Your task | Everything in the listing should be set down exactly, apart from the pictures.

Source information |
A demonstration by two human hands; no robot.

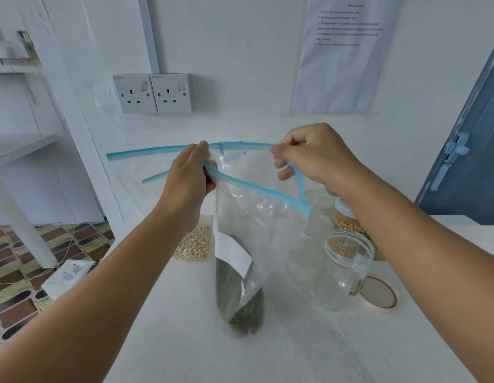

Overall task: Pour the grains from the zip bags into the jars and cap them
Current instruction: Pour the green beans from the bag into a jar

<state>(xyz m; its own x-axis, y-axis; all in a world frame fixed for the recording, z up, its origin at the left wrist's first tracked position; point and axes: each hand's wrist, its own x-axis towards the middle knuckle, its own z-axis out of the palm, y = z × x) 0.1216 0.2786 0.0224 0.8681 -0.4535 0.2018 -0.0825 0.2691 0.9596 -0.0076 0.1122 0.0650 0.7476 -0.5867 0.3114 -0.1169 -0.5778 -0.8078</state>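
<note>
Left hand [189,175] and right hand [309,158] each pinch the zip bag [257,217] rim in a closed grip; the bag hangs between them above the desk [185,341].

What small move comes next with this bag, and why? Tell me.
Probably tip the bag toward the open jar. Both hands, left and right, already pinch its blue zip apart, the green grains sit at the bottom, and the jar's lid lies off.
</note>
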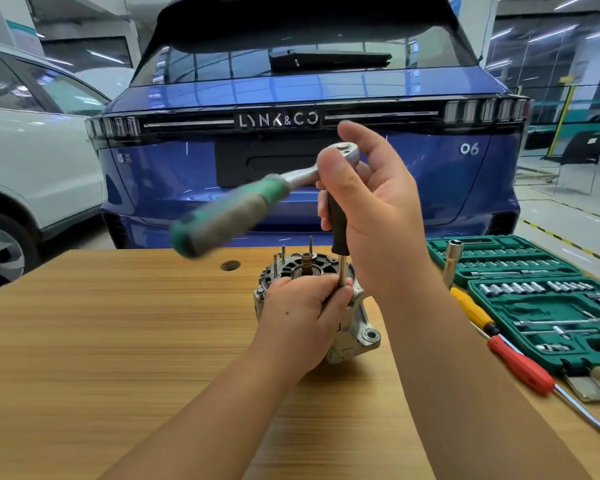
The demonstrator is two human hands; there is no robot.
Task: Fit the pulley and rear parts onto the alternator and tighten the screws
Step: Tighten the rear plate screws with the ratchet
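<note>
The alternator (355,329) stands on the wooden table (118,323) with its rear face up, its shaft and several studs sticking upward. My left hand (300,313) rests on its housing and pinches the thin steel shaft of an extension bar (342,271) that stands upright over the alternator's right edge. My right hand (371,202) grips the head of a ratchet wrench (340,152) on top of that bar's black grip. The ratchet's green and grey handle (229,213) points left, motion-blurred. What the bar's tip sits on is hidden by my left fingers.
A green socket set case (541,299) lies open at the right. A loose deep socket (452,261) stands beside it. A yellow-handled screwdriver (471,311) and a red-handled one (520,365) lie by the case. A round hole (230,265) is in the table. A blue car (291,98) stands behind.
</note>
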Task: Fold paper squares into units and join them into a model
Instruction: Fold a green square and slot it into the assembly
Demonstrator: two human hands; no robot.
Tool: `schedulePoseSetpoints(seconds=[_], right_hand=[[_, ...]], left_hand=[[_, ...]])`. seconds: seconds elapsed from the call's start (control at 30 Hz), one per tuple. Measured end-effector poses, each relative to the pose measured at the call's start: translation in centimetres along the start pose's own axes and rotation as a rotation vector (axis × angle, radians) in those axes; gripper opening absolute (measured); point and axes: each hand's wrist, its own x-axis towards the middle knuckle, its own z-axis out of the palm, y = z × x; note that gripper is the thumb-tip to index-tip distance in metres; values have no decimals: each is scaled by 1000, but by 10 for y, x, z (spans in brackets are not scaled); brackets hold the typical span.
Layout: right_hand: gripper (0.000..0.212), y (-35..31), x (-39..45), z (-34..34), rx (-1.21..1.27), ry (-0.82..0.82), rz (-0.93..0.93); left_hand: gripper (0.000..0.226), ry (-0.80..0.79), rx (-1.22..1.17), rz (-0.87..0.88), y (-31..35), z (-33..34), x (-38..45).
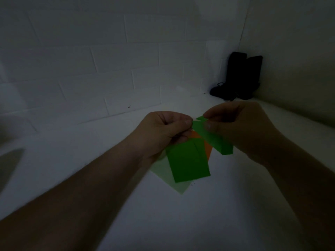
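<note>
Both hands hold folded green paper up above a white surface in dim light. My left hand (164,132) grips the top of a wide folded green unit (187,161) that hangs down from its fingers. My right hand (241,127) pinches a narrower folded green strip (211,135) between thumb and fingers, its upper tip reaching toward the left fingertips. An orange paper (208,150) shows between and behind the two green pieces. Whether it is held or lying on the surface I cannot tell.
A pale green paper square (178,185) lies flat on the white surface (181,223) under the hands. A dark object (239,77) stands in the far right corner against the painted block wall (90,60).
</note>
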Motion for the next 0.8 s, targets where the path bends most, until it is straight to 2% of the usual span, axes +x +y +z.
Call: schedulePoseSetpoints(seconds=[0.1, 0.3, 0.47, 0.57, 0.63, 0.73, 0.8], right_hand=[[22, 0, 0, -2, 0, -10, -4], [24, 1, -1, 2, -210, -35, -40], [21, -1, -3, 5, -186, -60, -31], [17, -1, -4, 4, -279, -30, -29], [22, -2, -6, 4, -285, -30, -26], [43, -3, -5, 4, -208, -29, -17], [43, -3, -1, 0, -28, 45, 70]], left_hand=[[9, -17, 36, 33, -1, 0, 0], [9, -48, 169, 78, -3, -3, 0], [9, -57, 492, 207, -1, -4, -3], [15, -72, 672, 221, 0, -7, -3], [18, -95, 750, 204, 0, -8, -2], [14, -125, 665, 149, 0, -7, -2], [11, -86, 535, 130, -1, -7, -2]])
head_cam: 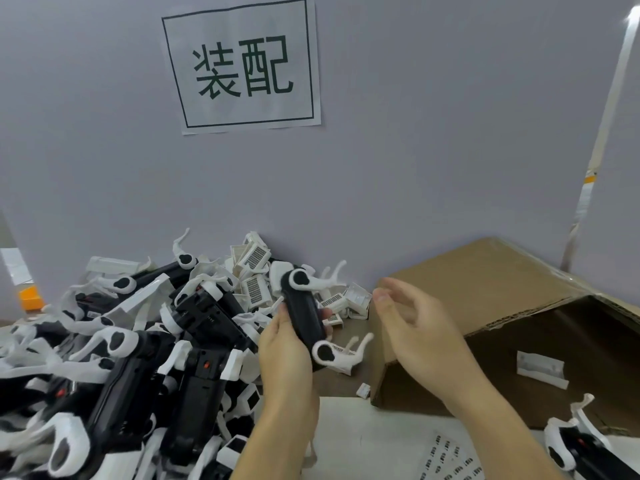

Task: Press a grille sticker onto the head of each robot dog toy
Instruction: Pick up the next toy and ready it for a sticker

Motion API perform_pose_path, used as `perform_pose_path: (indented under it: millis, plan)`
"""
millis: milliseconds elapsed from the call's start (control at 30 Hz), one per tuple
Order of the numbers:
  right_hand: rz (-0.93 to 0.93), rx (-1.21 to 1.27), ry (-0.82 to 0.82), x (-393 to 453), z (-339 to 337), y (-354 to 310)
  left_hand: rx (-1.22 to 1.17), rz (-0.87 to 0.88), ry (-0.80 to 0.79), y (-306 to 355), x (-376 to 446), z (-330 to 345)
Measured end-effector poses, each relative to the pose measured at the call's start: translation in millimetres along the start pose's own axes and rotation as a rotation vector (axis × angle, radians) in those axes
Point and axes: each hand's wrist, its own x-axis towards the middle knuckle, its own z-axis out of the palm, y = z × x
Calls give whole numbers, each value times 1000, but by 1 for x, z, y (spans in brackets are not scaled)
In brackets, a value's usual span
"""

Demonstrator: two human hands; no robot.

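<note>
Now keep left hand (287, 344) gripping the robot dog toy (306, 323) steady; bring empty, loosely spread right hand (412, 323) to sticker sheet (450, 459) at bench's near edge.

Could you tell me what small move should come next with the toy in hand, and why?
Probably bring the right hand down to the sticker sheet for a grille sticker: the left hand grips a robot dog toy, while the right hovers open and holds nothing.
</note>
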Motion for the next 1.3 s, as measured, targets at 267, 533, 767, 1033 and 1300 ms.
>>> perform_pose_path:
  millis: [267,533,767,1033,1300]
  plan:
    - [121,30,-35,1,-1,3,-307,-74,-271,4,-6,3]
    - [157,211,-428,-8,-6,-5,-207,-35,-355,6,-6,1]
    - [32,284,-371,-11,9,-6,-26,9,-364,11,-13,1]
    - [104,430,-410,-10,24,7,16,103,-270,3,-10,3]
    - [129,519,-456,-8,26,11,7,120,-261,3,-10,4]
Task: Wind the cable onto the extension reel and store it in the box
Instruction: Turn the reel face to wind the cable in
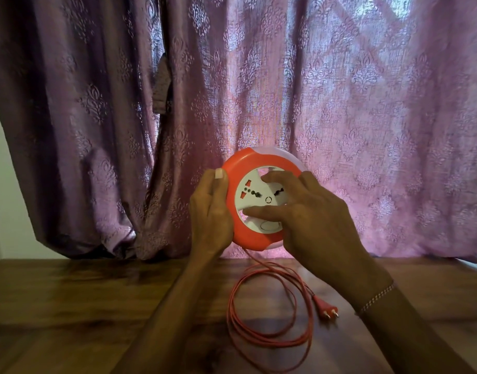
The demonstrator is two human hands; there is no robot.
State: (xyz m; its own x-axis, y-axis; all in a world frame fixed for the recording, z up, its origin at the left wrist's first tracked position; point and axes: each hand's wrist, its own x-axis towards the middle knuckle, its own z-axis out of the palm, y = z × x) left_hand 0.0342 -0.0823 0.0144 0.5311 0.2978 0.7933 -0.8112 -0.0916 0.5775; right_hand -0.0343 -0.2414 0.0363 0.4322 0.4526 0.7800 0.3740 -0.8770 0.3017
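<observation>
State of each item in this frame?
Reel: held upright above the table.
Cable: mostly unwound, looped on the table.
Plug: lying free on the table.
Left hand: grips the reel's rim.
Right hand: fingers on the white hub.
Curtain: drawn.

The left half of the desk (70, 306) lies bare wood from the left edge inward, open for a reach. Along the far edge a purple curtain (340, 117) hangs down to the desk and closes off that side. Near the middle, loose loops of red cable (259, 338) spread toward the near edge, with the plug (325, 309) just to their right. The reel (255, 203), held up between both hands (213, 209), fills the space above the far middle.
</observation>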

Your solution |
A demonstration by two human hands; no robot.


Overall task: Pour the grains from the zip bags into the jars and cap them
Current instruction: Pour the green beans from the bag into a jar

<state>(xyz m; its own x-axis, y-axis; all in a world frame fixed for the recording, z up, its origin at the left wrist's first tracked position; point and axes: each hand's wrist, its own x-axis towards the middle knuckle, its own z-axis out of the palm, y = z × x) 0.1216 0.2786 0.0224 0.8681 -0.4535 0.2018 -0.0825 0.2691 0.9596 -0.0076 0.1122 0.0650 0.7476 -0.5867 0.3114 -0.1169 -0.5778 -0.8078</state>
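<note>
Left hand [189,175] and right hand [309,158] each pinch the zip bag [257,217] rim in a closed grip; the bag hangs between them above the desk [185,341].

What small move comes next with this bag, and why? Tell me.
Probably tip the bag toward the open jar. Both hands, left and right, already pinch its blue zip apart, the green grains sit at the bottom, and the jar's lid lies off.
</note>
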The demonstrator is two human hands; there is no robot.
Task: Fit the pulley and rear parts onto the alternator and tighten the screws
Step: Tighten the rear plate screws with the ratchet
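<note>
The alternator (355,329) stands on the wooden table (118,323) with its rear face up, its shaft and several studs sticking upward. My left hand (300,313) rests on its housing and pinches the thin steel shaft of an extension bar (342,271) that stands upright over the alternator's right edge. My right hand (371,202) grips the head of a ratchet wrench (340,152) on top of that bar's black grip. The ratchet's green and grey handle (229,213) points left, motion-blurred. What the bar's tip sits on is hidden by my left fingers.
A green socket set case (541,299) lies open at the right. A loose deep socket (452,261) stands beside it. A yellow-handled screwdriver (471,311) and a red-handled one (520,365) lie by the case. A round hole (230,265) is in the table. A blue car (291,98) stands behind.
</note>
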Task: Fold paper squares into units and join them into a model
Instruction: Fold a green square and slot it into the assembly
Demonstrator: two human hands; no robot.
Tool: `schedulePoseSetpoints(seconds=[_], right_hand=[[_, ...]], left_hand=[[_, ...]])`. seconds: seconds elapsed from the call's start (control at 30 Hz), one per tuple. Measured end-effector poses, each relative to the pose measured at the call's start: translation in centimetres along the start pose's own axes and rotation as a rotation vector (axis × angle, radians) in those axes; gripper opening absolute (measured); point and axes: each hand's wrist, its own x-axis towards the middle knuckle, its own z-axis out of the palm, y = z × x; note that gripper is the thumb-tip to index-tip distance in metres; values have no decimals: each is scaled by 1000, but by 10 for y, x, z (spans in brackets are not scaled); brackets hold the typical span.
Layout: right_hand: gripper (0.000..0.212), y (-35..31), x (-39..45), z (-34..34), rx (-1.21..1.27), ry (-0.82..0.82), rz (-0.93..0.93); left_hand: gripper (0.000..0.226), ry (-0.80..0.79), rx (-1.22..1.17), rz (-0.87..0.88), y (-31..35), z (-33..34), x (-38..45).
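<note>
Both hands hold folded green paper up above a white surface in dim light. My left hand (164,132) grips the top of a wide folded green unit (187,161) that hangs down from its fingers. My right hand (241,127) pinches a narrower folded green strip (211,135) between thumb and fingers, its upper tip reaching toward the left fingertips. An orange paper (208,150) shows between and behind the two green pieces. Whether it is held or lying on the surface I cannot tell.
A pale green paper square (178,185) lies flat on the white surface (181,223) under the hands. A dark object (239,77) stands in the far right corner against the painted block wall (90,60).
</note>
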Motion for the next 0.8 s, targets where the path bends most, until it is straight to 2% of the usual span, axes +x +y +z.
Call: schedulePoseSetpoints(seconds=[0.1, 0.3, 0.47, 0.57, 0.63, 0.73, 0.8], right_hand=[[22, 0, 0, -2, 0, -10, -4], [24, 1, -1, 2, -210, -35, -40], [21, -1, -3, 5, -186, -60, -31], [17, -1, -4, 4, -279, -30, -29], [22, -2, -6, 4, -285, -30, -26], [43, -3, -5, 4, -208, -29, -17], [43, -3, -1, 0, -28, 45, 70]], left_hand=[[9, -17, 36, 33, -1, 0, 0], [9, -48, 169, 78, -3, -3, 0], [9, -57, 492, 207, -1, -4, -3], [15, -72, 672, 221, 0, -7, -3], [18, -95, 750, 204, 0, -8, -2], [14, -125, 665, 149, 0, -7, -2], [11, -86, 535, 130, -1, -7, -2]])
head_cam: 

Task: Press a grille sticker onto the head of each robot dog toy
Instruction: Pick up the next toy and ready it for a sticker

Motion API perform_pose_path, used as `perform_pose_path: (indented under it: millis, plan)`
"""
millis: milliseconds elapsed from the call's start (control at 30 Hz), one per tuple
Order of the numbers:
  right_hand: rz (-0.93 to 0.93), rx (-1.21 to 1.27), ry (-0.82 to 0.82), x (-393 to 453), z (-339 to 337), y (-354 to 310)
  left_hand: rx (-1.22 to 1.17), rz (-0.87 to 0.88), ry (-0.80 to 0.79), y (-306 to 355), x (-376 to 446), z (-330 to 345)
Measured end-effector poses, each relative to the pose measured at the call's start: translation in millimetres along the start pose's own axes and rotation as a rotation vector (axis × angle, radians) in those axes
Point and axes: each hand's wrist, its own x-axis towards the middle knuckle, its own z-axis out of the palm, y = z × x
Calls give whole numbers, each value times 1000, but by 1 for x, z, y (spans in brackets are not scaled)
In brackets, a value's usual span
"""

Demonstrator: two human hands; no robot.

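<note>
Now keep left hand (287, 344) gripping the robot dog toy (306, 323) steady; bring empty, loosely spread right hand (412, 323) to sticker sheet (450, 459) at bench's near edge.

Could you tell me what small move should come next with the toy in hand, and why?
Probably bring the right hand down to the sticker sheet for a grille sticker: the left hand grips a robot dog toy, while the right hovers open and holds nothing.
</note>
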Motion for the next 1.3 s, as measured, targets at 267, 533, 767, 1033 and 1300 ms.
>>> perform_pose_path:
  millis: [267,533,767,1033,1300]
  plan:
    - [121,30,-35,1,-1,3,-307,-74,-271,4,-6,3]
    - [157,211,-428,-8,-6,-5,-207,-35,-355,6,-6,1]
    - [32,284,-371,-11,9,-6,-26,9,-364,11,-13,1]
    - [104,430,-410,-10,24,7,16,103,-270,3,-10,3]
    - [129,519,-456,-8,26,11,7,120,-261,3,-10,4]
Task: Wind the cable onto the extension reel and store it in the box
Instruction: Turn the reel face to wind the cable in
The demonstrator is two human hands; there is no robot.
State: (xyz m; its own x-axis, y-axis; all in a world frame fixed for the recording, z up, its origin at the left wrist's first tracked position; point and axes: each hand's wrist, its own x-axis towards the middle knuckle, its own z-axis out of the palm, y = z × x) left_hand 0.0342 -0.0823 0.0144 0.5311 0.2978 0.7933 -0.8112 -0.0916 0.5775; right_hand -0.0343 -0.2414 0.0363 0.4322 0.4526 0.7800 0.3740 -0.8770 0.3017
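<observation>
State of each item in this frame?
Reel: held upright above the table.
Cable: mostly unwound, looped on the table.
Plug: lying free on the table.
Left hand: grips the reel's rim.
Right hand: fingers on the white hub.
Curtain: drawn.

The left half of the desk (70, 306) lies bare wood from the left edge inward, open for a reach. Along the far edge a purple curtain (340, 117) hangs down to the desk and closes off that side. Near the middle, loose loops of red cable (259, 338) spread toward the near edge, with the plug (325, 309) just to their right. The reel (255, 203), held up between both hands (213, 209), fills the space above the far middle.
</observation>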

The response is now finished.